Returns the complete mean and cov.

Parameters:

out_robotPose

The mean and the 7x7 covariance matrix of the robot 6D pose

out_landmarksPositions

One entry for each of the M landmark positions (3D).

out_landmarkIDs

Each element[index] (for indices of out_landmarksPositions) gives the corresponding landmark ID.

out_fullState

The complete state vector (7+3M).

out_fullCovariance

The full (7+3M)x(7+3M) covariance matrix of the filter.

See also:

getCurrentRobotPose

void getCurrentRobotPose(mrpt::poses::CPose3DQuatPDFGaussian& out_robotPose) const

Returns the mean & the 7x7 covariance matrix of the robot 6D pose (with rotation as a quaternion).

See also:

getCurrentState, getCurrentRobotPoseMean

mrpt::poses::CPose3DQuat getCurrentRobotPoseMean() const

Get the current robot pose mean, as a 3D+quaternion pose.

See also:

getCurrentRobotPose

void getCurrentRobotPose(mrpt::poses::CPose3DPDFGaussian& out_robotPose) const

Returns the mean & the 6x6 covariance matrix of the robot 6D pose (with rotation as 3 angles).

See also:

getCurrentState

void getAs3DObject(mrpt::opengl::CSetOfObjects::Ptr& outObj) const

Returns a 3D representation of the landmarks in the map and the robot 3D position according to the current filter state.

Parameters:

out_objects

void loadOptions(const mrpt::config::CConfigFileBase& ini)
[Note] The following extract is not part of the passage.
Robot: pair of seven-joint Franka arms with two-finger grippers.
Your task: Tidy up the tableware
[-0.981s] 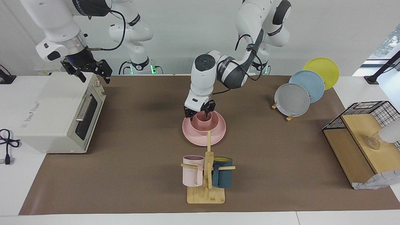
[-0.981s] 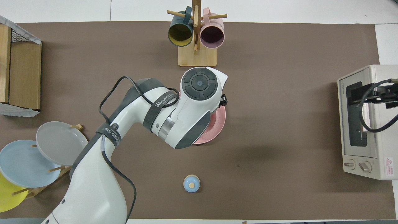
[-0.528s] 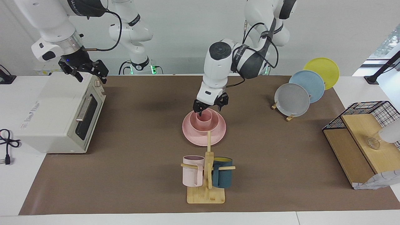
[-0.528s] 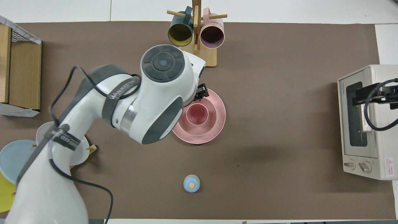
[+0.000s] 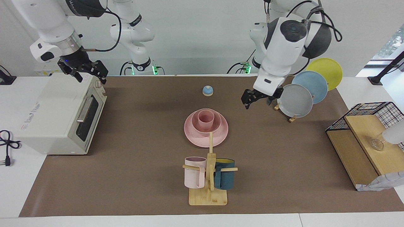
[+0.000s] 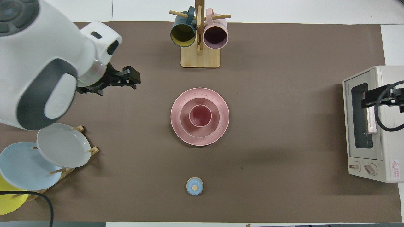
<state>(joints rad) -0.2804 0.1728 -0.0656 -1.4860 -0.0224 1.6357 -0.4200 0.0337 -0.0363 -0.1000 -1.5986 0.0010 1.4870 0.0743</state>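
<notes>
While both arms hang clear of the stack, we note the scene like this:

Left gripper (image 5: 257,98): our fingers are spread and hold nothing; it is up in the air over bare mat, beside the grey plate (image 5: 295,100) on its wooden rack, well apart from the pink set.

Right gripper (image 5: 84,72): it waits over the top of the toaster oven (image 5: 60,113) at the right arm's end of the table; fingers parted, nothing between them.

Pink cup (image 5: 205,119): upright, standing inside the bowl, mouth up.

Pink bowl (image 5: 217,125): seated in the middle of the plate, holding the cup.

Pink plate (image 5: 198,139): flat on the brown mat (image 5: 142,157) at mid-table, widest piece at the bottom, so the nest sits stable and compact.

Task state: we judge the nesting done, largest under smallest, with nothing of the set left loose.

Mug tree (image 5: 209,176): farther from the robots than the stack, carrying a pale pink mug (image 5: 194,176) and a dark teal mug (image 5: 224,178); not part of our set.

Blue knobbed lid (image 5: 207,90): nearer to the robots than the stack, apart from it.

Blue plate (image 5: 312,85) and yellow plate (image 5: 326,71): propped on the rack with the grey one.
</notes>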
Load options from a ini-like file/text.

const TDataAssocInfo& getLastDataAssociation() const

Returns a read-only reference to the information on the last data-association.
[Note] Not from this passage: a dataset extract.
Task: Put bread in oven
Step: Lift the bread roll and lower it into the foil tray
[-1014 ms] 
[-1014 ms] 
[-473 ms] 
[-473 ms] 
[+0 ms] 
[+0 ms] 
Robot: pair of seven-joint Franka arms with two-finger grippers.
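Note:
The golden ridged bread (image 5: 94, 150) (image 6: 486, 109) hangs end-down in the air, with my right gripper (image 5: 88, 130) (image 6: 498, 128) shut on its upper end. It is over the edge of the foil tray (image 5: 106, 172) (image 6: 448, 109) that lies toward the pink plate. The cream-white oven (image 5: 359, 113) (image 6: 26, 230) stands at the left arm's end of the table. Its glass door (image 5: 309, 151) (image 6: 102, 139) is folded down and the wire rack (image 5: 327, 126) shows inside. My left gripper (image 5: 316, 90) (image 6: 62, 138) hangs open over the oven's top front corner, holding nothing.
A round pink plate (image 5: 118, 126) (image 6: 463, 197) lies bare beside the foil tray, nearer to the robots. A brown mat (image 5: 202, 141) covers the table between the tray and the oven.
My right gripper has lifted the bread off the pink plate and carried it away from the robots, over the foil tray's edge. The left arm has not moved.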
void getLastPartition(std::vector<std::vector<uint32_t>>& parts)

Return the last partition of the sequence of sensoryframes (it is NOT a partition of the map!!) Only if options.doPartitioningExperiment = true.

See also:

getLastPartitionLandmarks

void getLastPartitionLandmarks(std::vector<std::vector<uint32_t>>& landmarksMembership) const

Return the partitioning of the landmarks in clusters accoring to the last partition.

Note that the same landmark may appear in different clusters (the partition is not in the space of landmarks) Only if options.doPartitioningExperiment = true

Parameters:

landmarksMembership

The i’th element of this vector is the set of clusters to which the i’th landmark in the map belongs to (landmark index != landmark ID !!).

See also:

getLastPartition

void getLastPartitionLandmarksAsIfFixedSubmaps(
    size_t K,
    std::vector<std::vector<uint32_t>>& landmarksMembership
    )

For testing only: returns the partitioning as “getLastPartitionLandmarks” but as if a fixed-size submaps (size K) were have been used.
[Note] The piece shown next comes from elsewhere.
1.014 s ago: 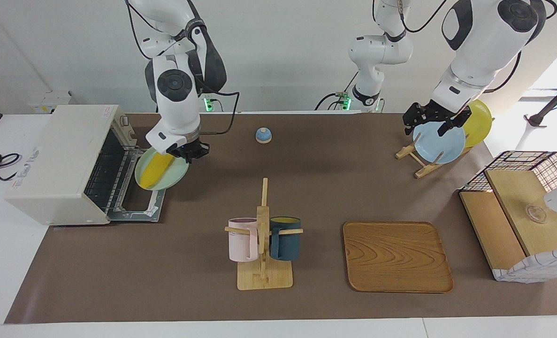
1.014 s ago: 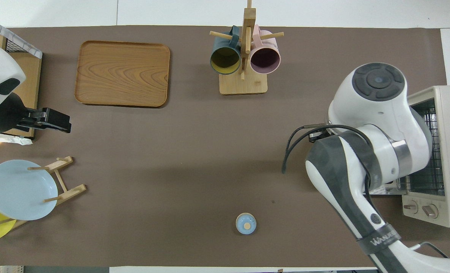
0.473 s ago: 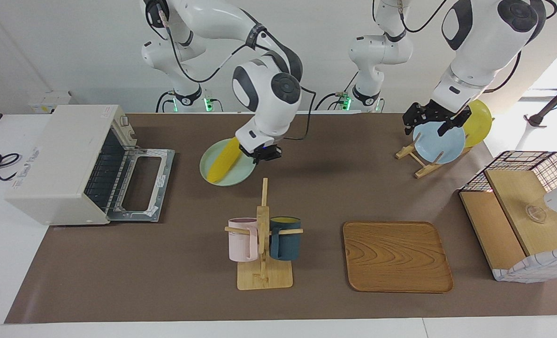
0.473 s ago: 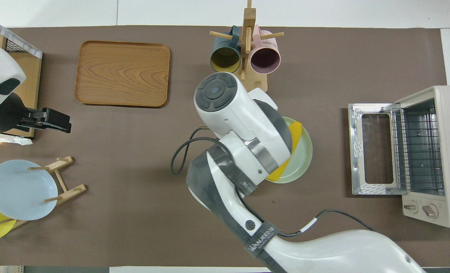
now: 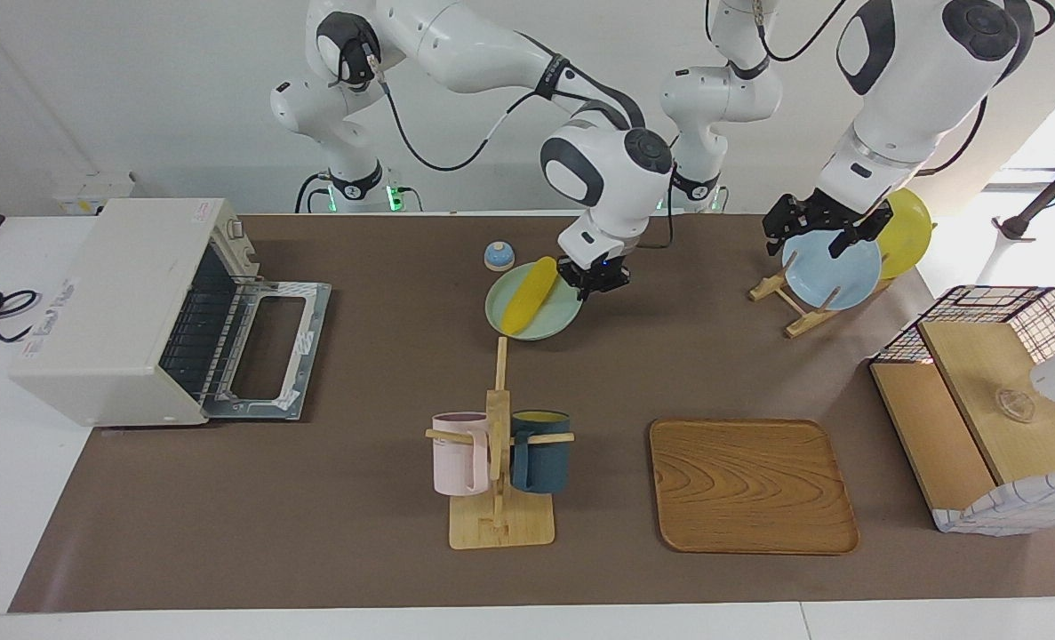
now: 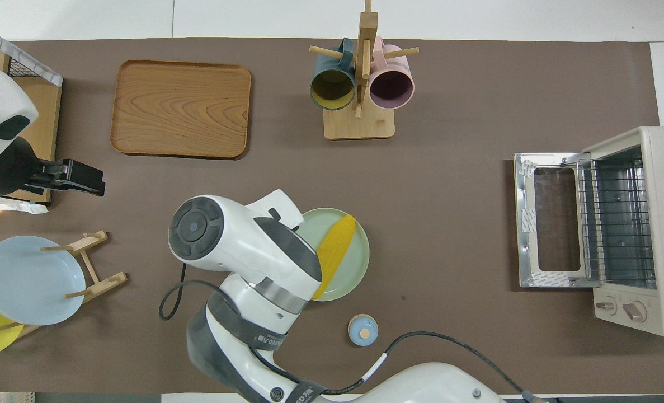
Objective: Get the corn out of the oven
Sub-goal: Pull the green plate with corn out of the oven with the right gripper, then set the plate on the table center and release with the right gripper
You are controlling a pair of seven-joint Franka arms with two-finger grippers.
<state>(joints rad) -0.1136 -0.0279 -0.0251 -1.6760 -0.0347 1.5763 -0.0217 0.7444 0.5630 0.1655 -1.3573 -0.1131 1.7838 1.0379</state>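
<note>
Brown mat (image 5: pixel 385 533) over a white table, white wall at the robots' end. Corn (image 5: pixel 530 294) out of the oven (image 5: pixel 127 311), slanted across a pale green plate (image 5: pixel 554 322). Held by the rim in the right gripper (image 5: pixel 591 280), clamped shut on the plate's edge over the middle of the mat. Had been at the oven's mouth a second ago, over the dropped door (image 5: pixel 265 347); now well apart from it. Plate's edge just beside a small blue lid (image 5: pixel 499 256) and near the top of the mug rack (image 5: pixel 499 444). Wide bare mat between plate and oven door, and between plate and dish rack (image 5: pixel 794 307). Wooden tray (image 5: pixel 752 486) unmoved, farther from the robots. Lettering on the oven's side and a red-marked sticker on its top too small to read. Left gripper (image 5: pixel 816 233) waited over the blue plate (image 5: pixel 834 271) in the dish rack, as before; open or closed not to be told.
</note>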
double computeOffDiagonalBlocksApproximationError(const std::vector<std::vector<uint32_t>>& landmarksMembership) const

Computes the ratio of the missing information matrix elements which are ignored under a certain partitioning of the landmarks.

See also:

getLastPartitionLandmarks, getLastPartitionLandmarksAsIfFixedSubmaps

void reconsiderPartitionsNow()

The partitioning of the entire map is recomputed again.

Only when options.doPartitioningExperiment = true. This can be used after changing the parameters of the partitioning method. After this method, you can call getLastPartitionLandmarks.

See also:

getLastPartitionLandmarks

CIncrementalMapPartitioner::TOptions* mapPartitionOptions()

Provides access to the parameters of the map partitioning algorithm.

void saveMapAndPath2DRepresentationAsMATLABFile(
    const std::string& fil,
    float stdCount = 3.0f,
    const std::string& styleLandmarks = std::string("b"),
    const std::string& stylePath = std::string("r"),
    const std::string& styleRobot = std::string("r")
    ) const

Save the current state of the filter (robot pose & map) to a MATLAB script which displays all the elements in 2D.